Timely Machine: Awareness of Time Makes Test-Time Scaling Agentic
This work addresses the challenge of adapting large language models to time-constrained reasoning in agentic applications, offering a new perspective on test-time scaling.
The paper tackles the problem of test-time scaling in agentic scenarios where tool latency disrupts traditional generation-length-based approaches, proposing Timely Machine to redefine test-time as wall-clock time and introducing Timely-RL to improve time budget awareness, which consistently boosts performance across a new benchmark.

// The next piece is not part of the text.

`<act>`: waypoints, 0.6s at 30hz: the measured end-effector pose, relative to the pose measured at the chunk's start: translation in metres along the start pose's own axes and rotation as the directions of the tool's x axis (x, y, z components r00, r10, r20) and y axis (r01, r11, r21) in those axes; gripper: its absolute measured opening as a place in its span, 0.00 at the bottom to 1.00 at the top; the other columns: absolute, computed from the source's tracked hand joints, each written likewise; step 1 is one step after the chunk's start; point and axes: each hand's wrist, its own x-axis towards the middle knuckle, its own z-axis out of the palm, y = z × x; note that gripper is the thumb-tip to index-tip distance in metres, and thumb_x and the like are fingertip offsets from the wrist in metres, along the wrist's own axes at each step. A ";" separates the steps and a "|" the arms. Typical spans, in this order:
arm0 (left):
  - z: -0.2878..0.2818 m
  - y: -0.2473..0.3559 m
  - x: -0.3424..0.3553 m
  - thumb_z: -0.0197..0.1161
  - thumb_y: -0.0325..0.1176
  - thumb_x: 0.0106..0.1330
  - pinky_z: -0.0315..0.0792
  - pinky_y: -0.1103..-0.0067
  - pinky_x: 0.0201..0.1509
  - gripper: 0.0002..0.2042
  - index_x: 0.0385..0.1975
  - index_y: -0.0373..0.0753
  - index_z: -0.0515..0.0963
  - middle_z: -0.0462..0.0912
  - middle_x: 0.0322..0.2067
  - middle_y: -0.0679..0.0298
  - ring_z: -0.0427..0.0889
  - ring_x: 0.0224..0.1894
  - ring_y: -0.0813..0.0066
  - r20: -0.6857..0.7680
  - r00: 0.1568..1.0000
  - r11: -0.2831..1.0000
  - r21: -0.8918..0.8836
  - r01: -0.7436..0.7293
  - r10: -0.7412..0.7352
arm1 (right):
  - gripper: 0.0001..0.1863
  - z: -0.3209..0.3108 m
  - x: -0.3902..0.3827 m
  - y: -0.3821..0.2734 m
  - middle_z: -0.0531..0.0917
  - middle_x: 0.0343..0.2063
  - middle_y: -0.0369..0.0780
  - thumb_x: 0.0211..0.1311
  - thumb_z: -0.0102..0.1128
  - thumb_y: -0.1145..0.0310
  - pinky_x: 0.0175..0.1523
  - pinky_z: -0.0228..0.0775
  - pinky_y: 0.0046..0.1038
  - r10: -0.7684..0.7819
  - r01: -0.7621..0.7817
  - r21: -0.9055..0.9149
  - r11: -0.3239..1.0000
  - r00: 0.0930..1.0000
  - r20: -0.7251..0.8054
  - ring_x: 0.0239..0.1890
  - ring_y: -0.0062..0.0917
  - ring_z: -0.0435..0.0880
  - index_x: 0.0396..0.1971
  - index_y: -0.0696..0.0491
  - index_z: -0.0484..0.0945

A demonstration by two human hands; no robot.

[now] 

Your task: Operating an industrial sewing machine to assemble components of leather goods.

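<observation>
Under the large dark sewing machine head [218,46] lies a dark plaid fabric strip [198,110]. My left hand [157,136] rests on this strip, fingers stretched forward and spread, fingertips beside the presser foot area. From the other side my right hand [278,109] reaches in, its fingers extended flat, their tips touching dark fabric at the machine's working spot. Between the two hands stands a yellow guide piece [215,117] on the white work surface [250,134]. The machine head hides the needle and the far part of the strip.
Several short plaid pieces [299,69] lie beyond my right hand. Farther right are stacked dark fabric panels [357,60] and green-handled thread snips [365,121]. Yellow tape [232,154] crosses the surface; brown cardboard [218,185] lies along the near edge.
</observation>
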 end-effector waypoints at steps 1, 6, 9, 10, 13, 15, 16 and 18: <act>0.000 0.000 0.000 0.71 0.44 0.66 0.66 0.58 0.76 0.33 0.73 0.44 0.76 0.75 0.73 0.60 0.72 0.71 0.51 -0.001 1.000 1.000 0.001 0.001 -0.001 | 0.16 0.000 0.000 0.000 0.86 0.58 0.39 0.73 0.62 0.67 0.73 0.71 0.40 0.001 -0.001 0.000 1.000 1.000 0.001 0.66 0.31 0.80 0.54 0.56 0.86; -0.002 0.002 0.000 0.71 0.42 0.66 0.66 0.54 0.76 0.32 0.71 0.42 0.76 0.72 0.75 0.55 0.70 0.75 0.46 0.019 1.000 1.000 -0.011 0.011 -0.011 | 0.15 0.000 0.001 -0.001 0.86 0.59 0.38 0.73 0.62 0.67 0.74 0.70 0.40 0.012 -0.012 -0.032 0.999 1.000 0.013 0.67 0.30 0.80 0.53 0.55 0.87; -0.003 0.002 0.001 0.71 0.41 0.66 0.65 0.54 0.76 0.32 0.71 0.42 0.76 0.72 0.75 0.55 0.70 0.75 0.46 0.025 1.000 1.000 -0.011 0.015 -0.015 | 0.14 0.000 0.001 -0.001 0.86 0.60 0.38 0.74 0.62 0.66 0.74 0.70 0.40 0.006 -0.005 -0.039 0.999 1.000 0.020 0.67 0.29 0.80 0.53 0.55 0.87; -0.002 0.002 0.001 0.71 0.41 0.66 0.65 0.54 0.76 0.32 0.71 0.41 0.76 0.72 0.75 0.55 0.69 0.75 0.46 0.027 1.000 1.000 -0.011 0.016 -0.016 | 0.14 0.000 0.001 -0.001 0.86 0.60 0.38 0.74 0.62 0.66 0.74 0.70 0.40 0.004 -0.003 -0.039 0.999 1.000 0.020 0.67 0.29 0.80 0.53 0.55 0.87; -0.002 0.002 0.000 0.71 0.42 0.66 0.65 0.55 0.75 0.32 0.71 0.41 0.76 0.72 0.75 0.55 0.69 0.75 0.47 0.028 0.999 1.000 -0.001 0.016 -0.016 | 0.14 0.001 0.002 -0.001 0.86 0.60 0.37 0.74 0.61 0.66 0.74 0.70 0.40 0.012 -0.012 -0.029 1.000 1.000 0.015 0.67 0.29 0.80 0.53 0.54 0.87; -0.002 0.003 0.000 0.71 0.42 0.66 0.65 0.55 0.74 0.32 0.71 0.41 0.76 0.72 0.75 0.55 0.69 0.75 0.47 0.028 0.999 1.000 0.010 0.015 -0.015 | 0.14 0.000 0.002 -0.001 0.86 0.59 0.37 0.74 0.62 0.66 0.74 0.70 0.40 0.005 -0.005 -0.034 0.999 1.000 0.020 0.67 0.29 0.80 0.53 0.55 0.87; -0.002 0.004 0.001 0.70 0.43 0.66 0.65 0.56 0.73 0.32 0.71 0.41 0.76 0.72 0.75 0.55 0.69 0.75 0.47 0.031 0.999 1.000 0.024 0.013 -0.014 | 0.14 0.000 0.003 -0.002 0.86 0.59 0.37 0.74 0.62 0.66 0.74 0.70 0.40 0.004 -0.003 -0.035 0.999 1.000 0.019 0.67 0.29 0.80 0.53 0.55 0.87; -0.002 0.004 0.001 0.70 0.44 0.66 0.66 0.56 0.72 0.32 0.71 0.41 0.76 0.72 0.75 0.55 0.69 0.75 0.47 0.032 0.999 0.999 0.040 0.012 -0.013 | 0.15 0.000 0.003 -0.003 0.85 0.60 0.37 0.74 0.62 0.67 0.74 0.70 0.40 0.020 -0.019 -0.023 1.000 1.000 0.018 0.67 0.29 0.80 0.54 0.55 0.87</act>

As large language models (LLMs) increasingly tackle complex reasoning tasks, test-time scaling has become critical for enhancing capabilities. However, in agentic scenarios with frequent tool calls, the traditional generation-length-based definition breaks down: tool latency decouples inference time from generation length. We propose Timely Machine, redefining test-time as wall-clock time, where models dynamically adjust strategies based on time budgets. We introduce Timely-Eval, a benchmark spanning high-frequency tool calls, low-frequency tool calls, and time-constrained reasoning. By varying tool latency, we find smaller models excel with fast feedback through more interactions, while larger models dominate high-latency settings via superior interaction quality. Moreover, existing models fail to adapt reasoning to time budgets. We propose Timely-RL to address this gap. After cold-start supervised fine-tuning, we use reinforcement learning to enhance temporal planning. Timely-RL improves time budget awareness and consistently boosts performance across Timely-Eval. We hope our work offers a new perspective on test-time scaling for the agentic era.